* **Work to be completed**:
Copy from the first line below down to and including the line with "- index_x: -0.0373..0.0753". Skip the pictures.
Segment Open
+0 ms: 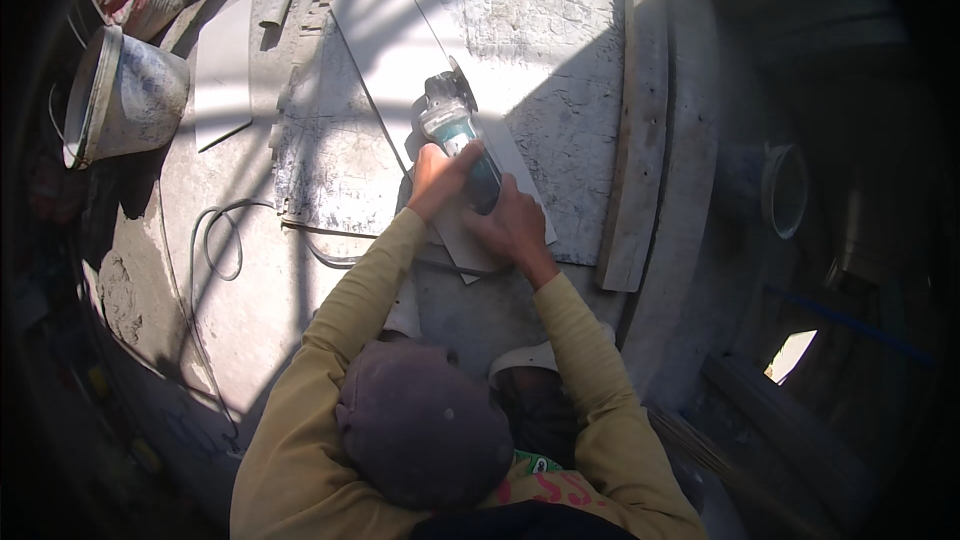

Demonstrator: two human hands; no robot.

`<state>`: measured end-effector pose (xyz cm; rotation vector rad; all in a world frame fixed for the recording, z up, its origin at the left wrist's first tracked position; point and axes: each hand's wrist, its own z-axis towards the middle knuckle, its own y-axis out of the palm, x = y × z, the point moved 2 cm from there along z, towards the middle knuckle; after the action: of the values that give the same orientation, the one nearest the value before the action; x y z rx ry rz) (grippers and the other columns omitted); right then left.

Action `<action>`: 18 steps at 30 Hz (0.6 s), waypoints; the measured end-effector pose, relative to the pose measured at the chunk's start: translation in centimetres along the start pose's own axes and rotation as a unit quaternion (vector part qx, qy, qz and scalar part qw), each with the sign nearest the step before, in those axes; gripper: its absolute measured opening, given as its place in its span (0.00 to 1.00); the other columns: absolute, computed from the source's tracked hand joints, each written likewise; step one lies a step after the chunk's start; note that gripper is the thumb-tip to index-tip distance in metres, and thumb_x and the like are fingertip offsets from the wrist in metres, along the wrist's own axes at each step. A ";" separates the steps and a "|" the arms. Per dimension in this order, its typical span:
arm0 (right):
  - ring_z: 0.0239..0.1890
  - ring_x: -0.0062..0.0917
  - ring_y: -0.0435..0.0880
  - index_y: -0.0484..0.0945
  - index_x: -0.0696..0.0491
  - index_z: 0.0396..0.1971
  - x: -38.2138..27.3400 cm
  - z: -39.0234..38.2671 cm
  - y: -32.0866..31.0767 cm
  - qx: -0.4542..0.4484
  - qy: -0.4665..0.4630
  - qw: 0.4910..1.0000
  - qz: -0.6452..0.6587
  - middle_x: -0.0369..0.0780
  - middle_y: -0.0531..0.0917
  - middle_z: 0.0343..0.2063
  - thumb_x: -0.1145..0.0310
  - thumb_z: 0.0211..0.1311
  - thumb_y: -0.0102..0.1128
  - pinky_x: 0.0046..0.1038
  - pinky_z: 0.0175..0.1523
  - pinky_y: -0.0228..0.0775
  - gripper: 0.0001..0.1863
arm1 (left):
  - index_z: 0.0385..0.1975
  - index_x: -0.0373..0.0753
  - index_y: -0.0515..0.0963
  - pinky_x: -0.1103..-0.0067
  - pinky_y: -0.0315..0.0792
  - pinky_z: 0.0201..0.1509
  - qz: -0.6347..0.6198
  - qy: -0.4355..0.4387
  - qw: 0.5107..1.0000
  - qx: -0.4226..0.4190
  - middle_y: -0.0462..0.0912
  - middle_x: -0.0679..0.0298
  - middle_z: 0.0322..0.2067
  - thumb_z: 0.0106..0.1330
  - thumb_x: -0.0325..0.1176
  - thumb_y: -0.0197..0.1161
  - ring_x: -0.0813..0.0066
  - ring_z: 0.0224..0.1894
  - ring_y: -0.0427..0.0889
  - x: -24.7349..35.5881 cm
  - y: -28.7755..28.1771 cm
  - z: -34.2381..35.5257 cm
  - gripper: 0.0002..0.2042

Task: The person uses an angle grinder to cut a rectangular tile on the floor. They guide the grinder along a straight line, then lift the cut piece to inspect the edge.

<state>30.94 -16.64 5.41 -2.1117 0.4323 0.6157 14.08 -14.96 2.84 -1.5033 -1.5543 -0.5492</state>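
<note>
Both forearms extend forward from the lower edge of the view in long mustard-yellow sleeves and converge over the near half of a board (pixel 570 180) on the floor (pixel 260 310). The left hand (pixel 437 180) is closed around the middle of an angle grinder (pixel 455 128), its wrist angled inward. The right hand (pixel 508 225), set nearer the body, is curled around the tool's rear end. Both are bare, and neither grip shows a gap; fingers beneath the casing are hidden. The grinder is over the middle of the board, head toward the far edge, tail toward the near edge. Its casing is teal and dark plastic with a dusty metallic head; a thin, dark disc (pixel 463 83) shows edge-on at the right of the head. Under it, smooth, pale, flat tile (pixel 385 40) lies aslant from the far left corner, its near end overhanging the board's near edge. A fine dark line runs from the tile's far end toward the disc; whether it is a cut or a joint cannot be determined. The board is whitish, scuffed and scored, its left edge ragged. Rough, squared timber (pixel 637 130) lies along the right edge. Left of the board are a thin cable (pixel 207 240), looped, and a residue-coated bucket (pixel 145 95).
</note>
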 end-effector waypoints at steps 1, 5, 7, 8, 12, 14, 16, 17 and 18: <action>0.44 0.56 0.89 0.73 0.59 0.51 0.0 0.0 0.0 0.001 -0.006 1.000 0.006 0.57 0.88 0.39 0.48 0.52 0.74 0.53 0.51 0.80 0.35 | 0.32 0.30 0.86 0.69 0.79 0.37 -0.001 -0.003 1.000 -0.002 0.87 0.60 0.27 0.64 0.52 0.73 0.75 0.31 0.85 0.0 0.0 0.0 0.24; 0.43 0.55 0.89 0.72 0.59 0.53 0.2 -0.2 0.4 0.016 -0.010 1.000 -0.010 0.56 0.89 0.39 0.47 0.51 0.75 0.53 0.49 0.81 0.38 | 0.32 0.30 0.86 0.69 0.79 0.38 -0.032 0.000 0.999 -0.005 0.88 0.59 0.27 0.64 0.51 0.73 0.75 0.31 0.86 0.0 0.2 -0.8 0.24; 0.43 0.54 0.89 0.72 0.58 0.54 0.2 -0.6 0.5 0.024 -0.007 1.000 -0.016 0.55 0.89 0.39 0.47 0.51 0.75 0.52 0.49 0.81 0.39 | 0.32 0.30 0.86 0.69 0.79 0.38 -0.047 0.011 0.999 -0.002 0.88 0.59 0.28 0.63 0.51 0.74 0.75 0.31 0.86 0.1 0.4 -1.2 0.24; 0.42 0.55 0.89 0.71 0.59 0.56 0.0 -0.7 0.4 0.036 -0.021 0.999 -0.017 0.55 0.89 0.39 0.45 0.51 0.75 0.53 0.48 0.81 0.41 | 0.31 0.30 0.86 0.69 0.79 0.37 -0.047 0.019 0.999 0.001 0.88 0.59 0.28 0.63 0.51 0.74 0.75 0.31 0.86 0.2 0.4 -1.3 0.24; 0.44 0.53 0.89 0.69 0.60 0.61 -1.2 -1.6 -1.0 0.067 -0.061 0.996 0.019 0.53 0.88 0.44 0.43 0.54 0.74 0.52 0.49 0.81 0.44 | 0.30 0.29 0.86 0.70 0.79 0.37 -0.054 0.051 0.997 0.025 0.87 0.59 0.27 0.62 0.52 0.75 0.76 0.31 0.85 1.2 -0.6 -1.6 0.25; 0.47 0.50 0.88 0.68 0.60 0.65 -1.7 -1.8 -1.7 0.087 -0.100 0.987 0.089 0.51 0.86 0.49 0.45 0.58 0.73 0.50 0.51 0.80 0.44 | 0.32 0.29 0.86 0.71 0.78 0.36 -0.098 0.085 0.991 0.034 0.87 0.59 0.27 0.62 0.54 0.74 0.77 0.31 0.84 2.0 -1.7 -1.7 0.26; 0.51 0.47 0.87 0.65 0.61 0.69 -1.0 -1.6 -2.3 0.119 -0.172 0.960 0.186 0.51 0.83 0.54 0.45 0.63 0.71 0.48 0.53 0.79 0.45 | 0.36 0.28 0.86 0.73 0.77 0.35 -0.073 0.106 0.991 0.020 0.87 0.61 0.29 0.62 0.55 0.74 0.79 0.30 0.81 2.6 -3.7 -1.9 0.28; 0.52 0.45 0.85 0.65 0.61 0.70 0.1 -1.4 -2.5 0.145 -0.126 0.966 0.174 0.51 0.82 0.55 0.48 0.65 0.70 0.45 0.56 0.78 0.43 | 0.37 0.29 0.86 0.75 0.75 0.35 -0.070 0.131 0.989 0.027 0.87 0.63 0.30 0.63 0.55 0.74 0.80 0.30 0.79 2.9 -4.7 -2.2 0.28; 0.54 0.42 0.84 0.64 0.62 0.71 1.3 -1.1 -2.5 0.176 -0.103 0.965 0.165 0.51 0.81 0.56 0.51 0.67 0.69 0.43 0.58 0.77 0.42 | 0.35 0.30 0.85 0.75 0.74 0.36 -0.093 0.132 0.986 0.042 0.86 0.64 0.29 0.63 0.55 0.74 0.81 0.30 0.79 2.8 -5.6 -2.5 0.26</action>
<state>33.57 -16.20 6.85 -1.6311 0.7262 0.8712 9.75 -16.29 7.87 -1.1762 -1.4959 -0.7490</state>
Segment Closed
* **Response**:
+0 ms: 

Demonstrator: two human hands; no robot.

`<state>`: measured end-effector pose (xyz cm; rotation vector rad; all in a world frame fixed for the recording, z up, its origin at the left wrist's first tracked position; point and axes: each hand's wrist, its own z-axis towards the middle knuckle, its own y-axis out of the palm, x = y × z, the point moved 2 cm from there along z, towards the middle knuckle; after the action: of the values that give the same orientation, the one nearest the value before the action; x y z rx ry rz) (grippers and the other columns omitted); right then left.

Action `<action>`: 18 steps at 30 Hz (0.6 s), waypoints; the measured end-effector pose, relative to the pose measured at the chunk's start: translation in centimetres along the start pose's own axes and rotation as a unit quaternion (vector part qx, qy, qz and scalar part qw), each with the sign nearest the step before, in those axes; gripper: its absolute measured opening, given as its place in its span (0.00 to 1.00); the other columns: absolute, computed from the source's tracked hand joints, each written likewise; step one lies a step after the chunk's start; note that gripper is the thumb-tip to index-tip distance in metres, and thumb_x and the like are fingertip offsets from the wrist in metres, along the wrist's own axes at each step. A ";" separates the steps and a "|" the arms. Per dimension in this order, its typical span:
arm0 (right):
  - ring_z: 0.0239..0.1890
  - ring_x: -0.0062..0.0917
  - ring_y: -0.0435..0.0880
  - index_y: -0.0484..0.0945
  - index_x: -0.0696..0.0491
  - index_z: 0.0396..0.1971
  - x: -38.2138..27.3400 cm
  - z: -39.0234..38.2671 cm
  - y: -32.0866..31.0767 cm
  - qx: -0.4542..0.4484
  - qy: -0.4665..0.4630
  - qw: 0.4910..1.0000
  - qz: -0.6452..0.6587
  - middle_x: -0.0369..0.0780
  - middle_y: -0.0531..0.0917
  - middle_z: 0.0343..0.2063
  - thumb_x: -0.1145..0.0310
  - thumb_z: 0.0211..0.1311
  - thumb_y: -0.0102..0.1128
  - pinky_x: 0.0046..0.1038
  - pinky_z: 0.0175..0.1523
  - pinky_y: -0.0228..0.0775
  - gripper: 0.0001..0.1863
arm1 (left):
  - index_z: 0.0385..0.1975
  - index_x: -0.0373..0.0753

With that, the output is done.